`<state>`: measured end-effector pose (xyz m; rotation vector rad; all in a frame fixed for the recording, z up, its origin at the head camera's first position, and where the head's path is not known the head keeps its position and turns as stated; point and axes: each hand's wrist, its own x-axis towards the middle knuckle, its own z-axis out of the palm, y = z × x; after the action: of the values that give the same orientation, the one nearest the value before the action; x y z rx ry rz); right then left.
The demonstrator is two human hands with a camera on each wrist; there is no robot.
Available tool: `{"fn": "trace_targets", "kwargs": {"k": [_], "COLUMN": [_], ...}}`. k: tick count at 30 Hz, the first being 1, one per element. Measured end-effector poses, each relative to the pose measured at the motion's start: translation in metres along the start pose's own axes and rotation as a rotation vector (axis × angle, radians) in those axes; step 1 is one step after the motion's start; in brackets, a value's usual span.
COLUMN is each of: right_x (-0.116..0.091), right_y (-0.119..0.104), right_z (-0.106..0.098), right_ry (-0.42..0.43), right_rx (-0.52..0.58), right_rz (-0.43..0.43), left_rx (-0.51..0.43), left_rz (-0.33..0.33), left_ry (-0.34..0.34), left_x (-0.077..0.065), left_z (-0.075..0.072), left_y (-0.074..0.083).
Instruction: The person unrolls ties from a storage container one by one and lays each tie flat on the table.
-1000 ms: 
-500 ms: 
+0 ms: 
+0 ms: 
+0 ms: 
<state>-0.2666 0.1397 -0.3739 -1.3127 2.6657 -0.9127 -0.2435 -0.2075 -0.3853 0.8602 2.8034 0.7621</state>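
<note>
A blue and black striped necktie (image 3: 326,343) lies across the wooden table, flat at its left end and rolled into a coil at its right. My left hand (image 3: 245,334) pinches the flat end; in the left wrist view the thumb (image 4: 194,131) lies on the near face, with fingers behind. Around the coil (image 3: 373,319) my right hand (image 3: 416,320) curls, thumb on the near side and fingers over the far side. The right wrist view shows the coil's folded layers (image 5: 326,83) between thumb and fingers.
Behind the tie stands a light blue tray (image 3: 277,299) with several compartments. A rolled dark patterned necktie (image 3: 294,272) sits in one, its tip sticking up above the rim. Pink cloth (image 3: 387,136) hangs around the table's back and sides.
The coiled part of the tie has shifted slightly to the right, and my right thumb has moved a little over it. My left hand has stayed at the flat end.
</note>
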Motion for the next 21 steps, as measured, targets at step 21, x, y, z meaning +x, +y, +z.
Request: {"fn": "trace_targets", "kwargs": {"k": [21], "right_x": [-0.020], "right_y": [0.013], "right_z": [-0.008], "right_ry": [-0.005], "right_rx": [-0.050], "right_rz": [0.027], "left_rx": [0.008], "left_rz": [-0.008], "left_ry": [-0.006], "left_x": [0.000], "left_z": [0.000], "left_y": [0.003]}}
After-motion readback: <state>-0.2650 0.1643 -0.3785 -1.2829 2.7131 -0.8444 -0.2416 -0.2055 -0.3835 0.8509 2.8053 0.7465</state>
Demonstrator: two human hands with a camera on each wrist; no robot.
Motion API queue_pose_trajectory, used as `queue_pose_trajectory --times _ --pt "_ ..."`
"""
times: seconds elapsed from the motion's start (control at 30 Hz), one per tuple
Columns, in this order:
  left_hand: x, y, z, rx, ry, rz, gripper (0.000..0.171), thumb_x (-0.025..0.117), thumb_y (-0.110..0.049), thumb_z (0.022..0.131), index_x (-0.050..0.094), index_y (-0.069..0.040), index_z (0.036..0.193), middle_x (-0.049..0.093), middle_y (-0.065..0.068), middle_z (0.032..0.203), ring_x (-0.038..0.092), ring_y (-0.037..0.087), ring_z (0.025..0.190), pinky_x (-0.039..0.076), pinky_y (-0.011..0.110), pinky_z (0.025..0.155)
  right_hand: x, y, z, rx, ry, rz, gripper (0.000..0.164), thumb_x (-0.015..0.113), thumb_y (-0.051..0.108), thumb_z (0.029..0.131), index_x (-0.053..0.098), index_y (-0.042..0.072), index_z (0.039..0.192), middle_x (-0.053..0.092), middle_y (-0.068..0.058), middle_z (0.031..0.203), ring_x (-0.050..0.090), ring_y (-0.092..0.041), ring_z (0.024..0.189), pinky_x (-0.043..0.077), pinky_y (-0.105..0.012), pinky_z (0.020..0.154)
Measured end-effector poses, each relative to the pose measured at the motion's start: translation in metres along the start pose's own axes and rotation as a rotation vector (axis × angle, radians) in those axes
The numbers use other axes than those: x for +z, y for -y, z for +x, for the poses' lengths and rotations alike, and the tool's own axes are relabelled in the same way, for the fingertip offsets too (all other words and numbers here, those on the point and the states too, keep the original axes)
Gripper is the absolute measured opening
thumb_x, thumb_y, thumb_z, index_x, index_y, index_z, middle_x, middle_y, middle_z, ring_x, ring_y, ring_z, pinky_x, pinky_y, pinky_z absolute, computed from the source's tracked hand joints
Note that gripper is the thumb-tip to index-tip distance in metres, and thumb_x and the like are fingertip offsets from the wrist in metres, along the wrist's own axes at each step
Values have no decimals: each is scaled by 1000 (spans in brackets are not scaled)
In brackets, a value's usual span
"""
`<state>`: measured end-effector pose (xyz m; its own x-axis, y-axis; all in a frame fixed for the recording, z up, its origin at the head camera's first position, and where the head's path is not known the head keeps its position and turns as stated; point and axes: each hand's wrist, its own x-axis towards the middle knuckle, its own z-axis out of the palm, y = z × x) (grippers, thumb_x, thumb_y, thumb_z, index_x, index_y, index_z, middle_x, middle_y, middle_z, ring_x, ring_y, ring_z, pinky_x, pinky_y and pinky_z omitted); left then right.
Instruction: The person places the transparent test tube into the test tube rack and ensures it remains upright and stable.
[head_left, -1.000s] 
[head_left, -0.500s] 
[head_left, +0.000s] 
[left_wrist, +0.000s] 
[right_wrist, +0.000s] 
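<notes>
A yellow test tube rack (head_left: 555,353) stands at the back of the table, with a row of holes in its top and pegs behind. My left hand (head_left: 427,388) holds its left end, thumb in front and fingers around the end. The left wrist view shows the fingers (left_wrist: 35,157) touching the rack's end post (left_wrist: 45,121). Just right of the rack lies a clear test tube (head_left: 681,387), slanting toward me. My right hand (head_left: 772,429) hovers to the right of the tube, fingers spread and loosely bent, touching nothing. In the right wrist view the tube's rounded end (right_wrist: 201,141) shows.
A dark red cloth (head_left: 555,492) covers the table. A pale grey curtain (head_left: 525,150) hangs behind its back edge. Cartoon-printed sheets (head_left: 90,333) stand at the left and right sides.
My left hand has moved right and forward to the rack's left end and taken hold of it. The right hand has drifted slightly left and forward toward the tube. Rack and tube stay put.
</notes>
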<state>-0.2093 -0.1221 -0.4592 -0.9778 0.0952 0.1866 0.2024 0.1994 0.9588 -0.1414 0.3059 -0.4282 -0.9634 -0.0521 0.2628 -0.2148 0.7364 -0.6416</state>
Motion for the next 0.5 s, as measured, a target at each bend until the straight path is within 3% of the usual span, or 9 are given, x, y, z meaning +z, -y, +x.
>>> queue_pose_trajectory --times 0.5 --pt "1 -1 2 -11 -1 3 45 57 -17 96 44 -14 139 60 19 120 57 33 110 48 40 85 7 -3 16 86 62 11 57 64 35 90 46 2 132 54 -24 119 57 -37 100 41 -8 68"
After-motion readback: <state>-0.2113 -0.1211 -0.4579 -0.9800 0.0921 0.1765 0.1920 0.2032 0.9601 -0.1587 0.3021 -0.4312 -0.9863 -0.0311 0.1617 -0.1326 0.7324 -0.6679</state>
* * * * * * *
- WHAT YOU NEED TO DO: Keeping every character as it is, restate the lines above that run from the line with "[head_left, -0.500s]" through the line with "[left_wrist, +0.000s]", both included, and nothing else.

- RESPONSE TO THE TASK:
[head_left, -0.500s] 
[head_left, +0.000s] 
[left_wrist, +0.000s] 

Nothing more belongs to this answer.